Catanzaro, s'avvicina Di Nardo
Dopo aver conteso al Monza, fino all’ultimo, la Serie A agli ultimi playoff di B, è ripartita la stagione del Catanzaro, la quarta di fila in B, le precedenti tre sempre concluse almeno in semifinale playoff, fino alla massima serie mancata d’un soffio alla fine della scorsa annata. Con Aquilani salito in A sulla panchina del Sassuolo, il gruppo giallorosso passa a Giorgio Gorgone, 49 anni, fima biennale, scelto dopo aver rinunciato a Marco Turati. Gorgone è uno dei nuovi allenatori più da tener d’occhio: esordì salvando la Lucchese in C, nonostante il club fosse destinato all’esclusione dal professionismo. Poi, nella scorsa annata, il debutto in B subentrando in autunno a Vivarini nel Pescara: prese una squadra quasi morta e la portò a un passo dalla permanenza in B. Ma sulla mancata salvezza degli abruzzesi, pesa l’episodio del rigore sbagliato a Padova, alla penultima giornata e nei minuti finali, che i veterani del Pescara (a iniziare da Insigne), si rifiutarono di battere, episodio che ha infangato la scorsa Serie B ma dal quale Gorgone è uscito bene, perché prese subito le distanze dall’inqualificabile comportamento dei veterani abruzzesi.
Operazione Di Nardo
E poi c’è il calcio che propone Gorgone: il suo Pescara, per dirne una, aveva battuto il Palermo dominandolo, proponendo un giusto mix tra calcio propositivo ed equilibrato. E chissà che il prossimo Catanzaro possa schierare come centravanti il bomber che Gorgone ha coltivato a Pescara: Antonio Di Nardo, 28 anni il 30 settembre, 14 gol nella B 2025/26, da deb nella categoria. Su di lui, c’è la più grossa ressa del mercato di B, è impensabile che possa seguire il Pescara in C. Solo che patron Sebastiani chiede davvero molto (si parla di 3.2 milioni) e il Frosinone, l’unica squadra di A interessata a Di Nardo, non riesce a chiudere. E a questo punto può inserirsi il Catanzaro. Nella lista dei 25 giocatori convocati per il pre-ritiro, prima della partenza per Livigno (ritiro dal 25 luglio al 6 agosto) manca Liberali, il grande talento della scorsa stagione, ormai a un passo dal Como, è già alle visite mediche.

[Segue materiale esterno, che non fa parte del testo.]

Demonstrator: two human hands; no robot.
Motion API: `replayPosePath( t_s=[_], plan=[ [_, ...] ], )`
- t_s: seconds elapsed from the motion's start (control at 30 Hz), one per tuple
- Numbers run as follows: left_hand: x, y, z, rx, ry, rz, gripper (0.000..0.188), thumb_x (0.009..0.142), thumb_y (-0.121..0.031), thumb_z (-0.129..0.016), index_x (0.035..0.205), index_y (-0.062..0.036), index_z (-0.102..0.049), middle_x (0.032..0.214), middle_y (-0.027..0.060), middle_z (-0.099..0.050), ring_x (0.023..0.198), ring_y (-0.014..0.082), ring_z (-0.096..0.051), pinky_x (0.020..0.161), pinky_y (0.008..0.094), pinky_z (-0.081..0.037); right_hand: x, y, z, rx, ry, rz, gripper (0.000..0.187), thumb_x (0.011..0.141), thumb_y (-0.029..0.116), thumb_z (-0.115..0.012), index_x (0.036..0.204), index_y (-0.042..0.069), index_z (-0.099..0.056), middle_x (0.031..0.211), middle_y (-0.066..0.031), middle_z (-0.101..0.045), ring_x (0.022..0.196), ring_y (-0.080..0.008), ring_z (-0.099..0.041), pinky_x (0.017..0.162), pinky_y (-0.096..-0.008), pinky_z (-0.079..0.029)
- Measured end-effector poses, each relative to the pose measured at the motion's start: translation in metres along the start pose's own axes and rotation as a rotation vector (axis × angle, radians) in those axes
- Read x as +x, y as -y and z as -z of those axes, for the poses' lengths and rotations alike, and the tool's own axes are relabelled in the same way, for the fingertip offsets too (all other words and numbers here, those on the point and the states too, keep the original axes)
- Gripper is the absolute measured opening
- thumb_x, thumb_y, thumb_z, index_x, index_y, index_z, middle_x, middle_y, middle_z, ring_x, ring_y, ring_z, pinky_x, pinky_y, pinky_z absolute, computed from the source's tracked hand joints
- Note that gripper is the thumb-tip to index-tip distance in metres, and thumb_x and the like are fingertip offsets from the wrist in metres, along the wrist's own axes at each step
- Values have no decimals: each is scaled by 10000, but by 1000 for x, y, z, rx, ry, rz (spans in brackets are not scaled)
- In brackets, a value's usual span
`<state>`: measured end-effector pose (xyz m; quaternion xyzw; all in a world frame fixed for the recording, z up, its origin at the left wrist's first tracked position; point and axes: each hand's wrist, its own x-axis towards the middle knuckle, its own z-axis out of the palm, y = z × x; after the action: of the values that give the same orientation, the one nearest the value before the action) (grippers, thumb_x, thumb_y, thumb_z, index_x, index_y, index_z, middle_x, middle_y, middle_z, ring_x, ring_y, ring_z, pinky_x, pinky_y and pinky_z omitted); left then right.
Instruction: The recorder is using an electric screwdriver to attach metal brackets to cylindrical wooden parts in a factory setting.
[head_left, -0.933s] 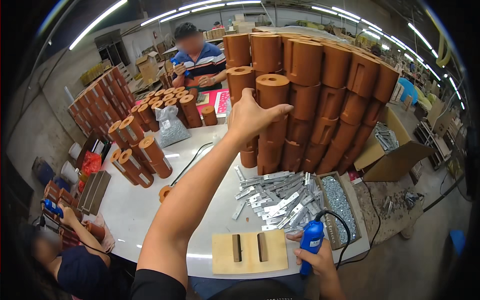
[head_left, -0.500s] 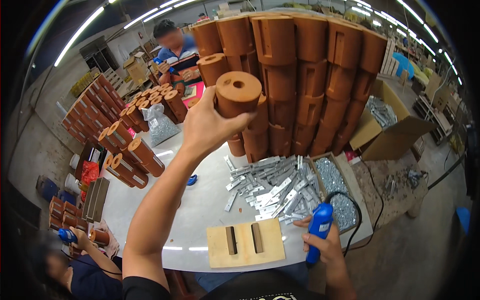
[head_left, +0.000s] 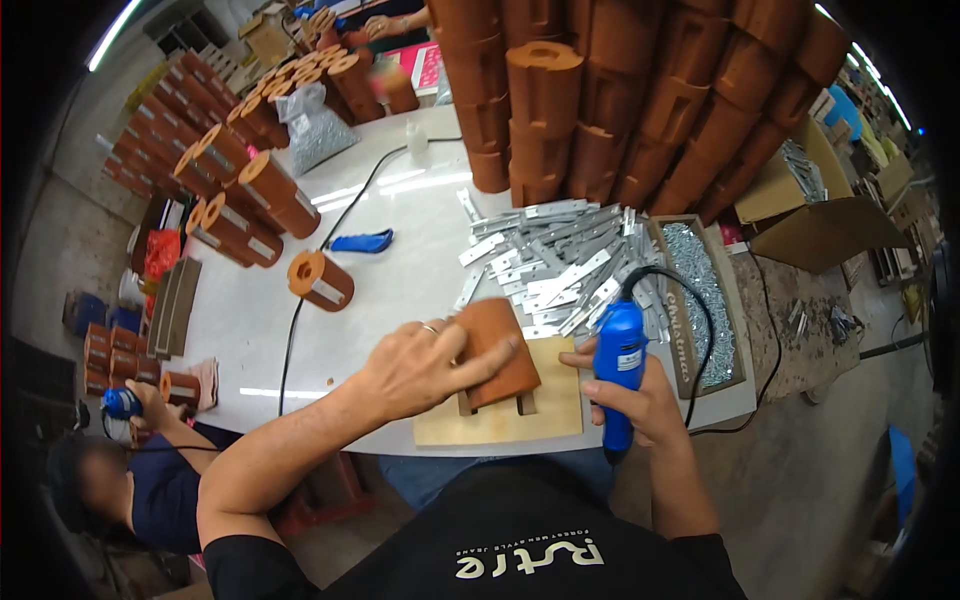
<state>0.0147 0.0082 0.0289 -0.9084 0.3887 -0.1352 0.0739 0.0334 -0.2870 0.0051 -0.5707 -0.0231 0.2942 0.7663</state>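
- Head view, left hand (head_left: 415,370): closed round one reddish-brown, wood-like cylinder (head_left: 500,345), lower centre; since lowered and tipped onto its side.
- Pale rectangular wooden board (head_left: 480,430) with two dark-brown bar-shaped blocks (head_left: 527,403), lower centre: cylinder now over blocks, contact uncertain.
- Right hand (head_left: 650,405): wrapped round blue plastic power tool (head_left: 620,350), right of centre; cylinder now near tool.

Lettering (head_left: 530,560) marks shirt (head_left: 470,505) and tray (head_left: 679,345) — the label (head_left: 629,360) on the blue tool (head_left: 618,335) blurred.
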Motion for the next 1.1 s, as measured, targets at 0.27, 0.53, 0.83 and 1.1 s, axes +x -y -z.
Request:
replayPosePath(
  t_s=[0.27,0.53,0.83,1.1],
  plan=[
    [-27,-29,-21,-125,249,-71,568,934,-163,-456,1483,-255,-344,870,125,-519,704,226,-619,502,309,-481,6,-48,-22,-91,74,-180,418,793,114,-779,1145,-19,-599,865,-35,-627,585,-87,-581,508,-223,-470],
    [-32,-29,-24,-384,173,308,676,874,-92,-556,1499,-211,-328,775,77,-538,590,204,-574,518,354,-471,13,-56,-30,-227,71,-201,356,782,190,-800,1035,9,-624,740,-28,-605,577,-95,-584,526,-244,-479],
    [-38,-37,-66,-1221,96,1007,466,950,-321,-617,1291,-16,-530,565,-2,-436,535,84,-418,528,274,-361,6,-57,-39,-531,-62,-194,475,770,310,-810,1097,27,-613,775,-26,-624,580,-92,-588,561,-248,-490],
    [-11,-49,-54,-1034,-85,927,364,935,-308,-651,1118,-9,-550,546,21,-471,482,125,-429,487,299,-359,9,-47,-46,-516,-46,-163,341,761,204,-821,931,-13,-619,711,-46,-623,537,-107,-592,504,-248,-489]
  ],
)
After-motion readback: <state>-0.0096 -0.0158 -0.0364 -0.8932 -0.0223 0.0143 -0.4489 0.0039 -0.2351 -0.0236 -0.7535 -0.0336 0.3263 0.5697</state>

E dalla sua cessione ai lariani, il Catanzaro potrebbe trovare le risorse per chiudere per Di Nardo (anche se Sebastiani dovrà un po’ scendere con le sue richieste).
Le parole di Gorgone
Nel frattempo, dal Monza arriva il promettente Francesco Reita, ala destra classe 2008. La presentazione di Gorgone è stata introdotta dal presidente Noto che ha chiarito: «L’obiettivo non è la Serie A, ma migliorare la società». La parole di Gorgone: «Ringrazio il presidente e il direttore Polito per aver creduto in me. Ricevere la chiamata del Catanzaro è stato motivo di orgoglio. So bene che questa squadra ha alzato le aspettative e che ci sarà grande attenzione sul nostro lavoro. Per qualcuno questa può sembrare una patata bollente, per me è semplicemente una sfida affascinante. Dopo la prima telefonata, ho detto “Questo è il mio presidente”. Sarebbe poco intelligente non valutare ciò che è stato fatto in questi anni, cercherò di sfruttarlo mettendo ovviamente qualcosa di mio». E se ritrovasse Di Nardo, sarebbe tutto più semplice.